As far as Tah is concerned, hosting such a competition at a time of crisis is a waste of resources.
“By most accounts, the tournament was unsuccessful. Before anything else, these kinds of events are meant to make money,” he said. “Several things are responsible for the failure, with endemic corruption and lack of funds being the most glaring. … The stadium that hosted the opening and closing ceremonies is still under construction and has already cost half a billion U.S. dollars.”
He added that given the circumstances, “it was a catastrophic mistake to host the tournament” and that the country is faced with various challenges that the government ought to address rather than take interest in soccer.
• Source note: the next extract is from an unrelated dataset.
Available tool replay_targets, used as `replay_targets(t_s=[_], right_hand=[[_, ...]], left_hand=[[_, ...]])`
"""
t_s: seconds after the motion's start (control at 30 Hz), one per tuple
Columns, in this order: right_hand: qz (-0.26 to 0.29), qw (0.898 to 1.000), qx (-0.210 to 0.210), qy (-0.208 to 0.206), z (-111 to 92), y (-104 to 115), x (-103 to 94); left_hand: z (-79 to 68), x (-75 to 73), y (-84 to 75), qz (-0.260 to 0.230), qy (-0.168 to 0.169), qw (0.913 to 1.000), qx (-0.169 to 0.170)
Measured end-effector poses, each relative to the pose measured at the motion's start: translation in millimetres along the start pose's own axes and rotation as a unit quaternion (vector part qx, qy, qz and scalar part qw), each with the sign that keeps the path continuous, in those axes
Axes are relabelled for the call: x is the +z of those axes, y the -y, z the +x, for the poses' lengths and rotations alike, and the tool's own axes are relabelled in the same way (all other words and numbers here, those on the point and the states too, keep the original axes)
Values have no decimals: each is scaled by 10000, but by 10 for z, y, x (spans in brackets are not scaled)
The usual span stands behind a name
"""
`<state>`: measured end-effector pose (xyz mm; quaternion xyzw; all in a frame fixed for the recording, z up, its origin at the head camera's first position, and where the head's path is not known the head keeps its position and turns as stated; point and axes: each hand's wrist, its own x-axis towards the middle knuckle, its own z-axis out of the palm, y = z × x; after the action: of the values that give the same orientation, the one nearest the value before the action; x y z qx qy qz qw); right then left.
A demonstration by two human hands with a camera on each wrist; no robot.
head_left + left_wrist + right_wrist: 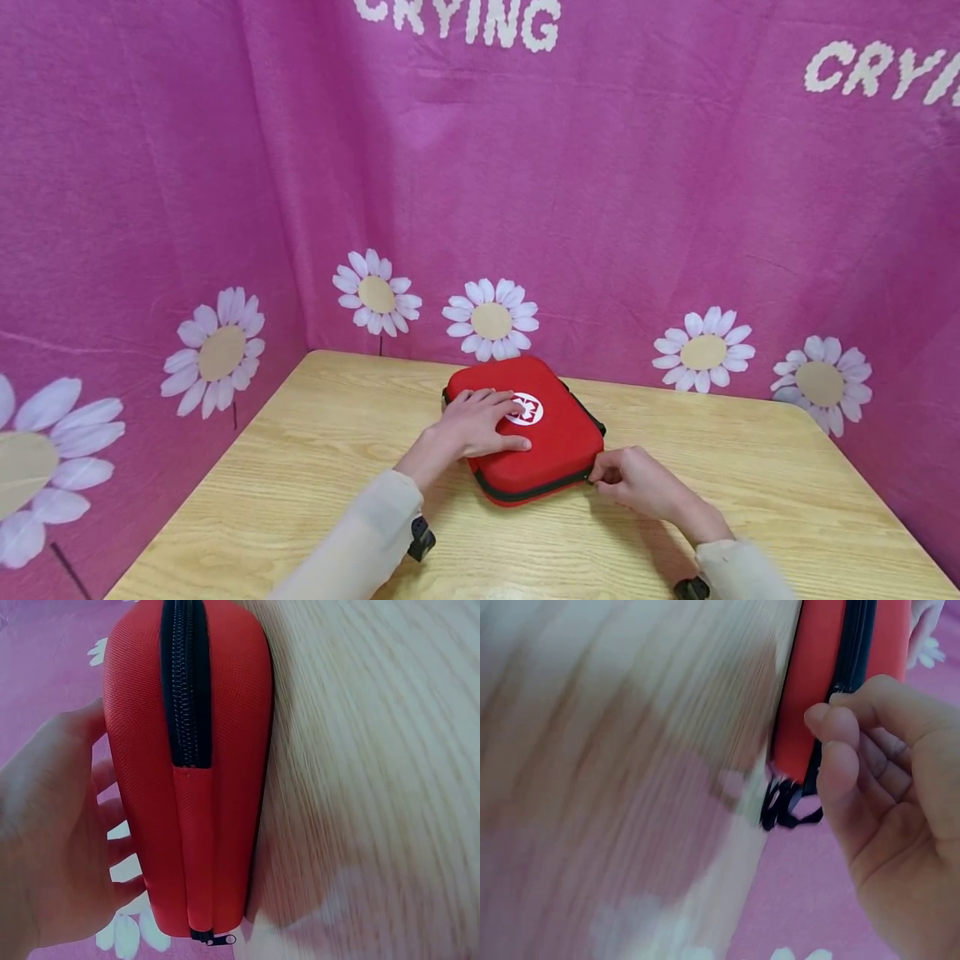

“Cameroonians are being burdened with predatory taxes on things like mobile money transfers. Food prices have never been higher. There is a looming cholera outbreak, and these things are happening as a result of Cameroon’s debt obligations,” Tah explained. “The overall cost of this tournament is around $1.2 billion U.S. dollars. This amount alone would have gone a long way to reduce poverty in Cameroon. In the capital, Yaoundé, vast swathes of the people don’t have electricity and running water. … There are places in Cameroon that can only be accessed by going through Nigeria. Hosting the tournament was a monumental misplace(ment) of priorities.”
Is separation inevitable?
And despite whatever hope Cameroonian authorities maintain of keeping the country together, the desire of rebel fighters from Southern Cameroon to achieve an independent nation will be realized, Tah predicted.
“I am a well-known activist, and I am aware of everything happening in Cameroon. I am regularly contacted by U.S. agencies and human rights groups for insight on the conflict. I am in a good position to hold that Africa is about to have a new country. It will not be as big of a shock as South Sudan, because Ambazonia existed as an independent state before. It was called the British Southern Cameroons.
“Cameroon finds itself in the same position Senegal and The Gambia found themselves in 1981; the two decided that each would fare better as an independent country. No voices were raised and not even a match was struck. Today, both countries are among Africa’s most democratic and stable. Anglophones and Francophones have a relationship that transcends politics, and separation will only serve to enhance that relationship.”
Or is there still hope?
Modika, on his part, acknowledges the challenges in the country yet hopes more efforts will be applied to resolving the crises.
“I will be fooling myself and everyone else if I think this matter is trivial, ” he said. “We got here like a joke, and we can’t tell what tomorrow holds. The government and partners have been taking a series of measures which seem to be insufficient because we are still in trouble.”
He added; : “We need good faith, courage and humility to accept that our errors as a people brought us this far. And since everything we have done has not worked, let’s take another road and do things differently. … Much has gone wrong but with goodwill and determination, it’s possible to achieve peace again in Cameroon.”
Anthony Akaeze is a Nigerian-born freelance journalist who currently lives in Houston. He covers Africa for BNG.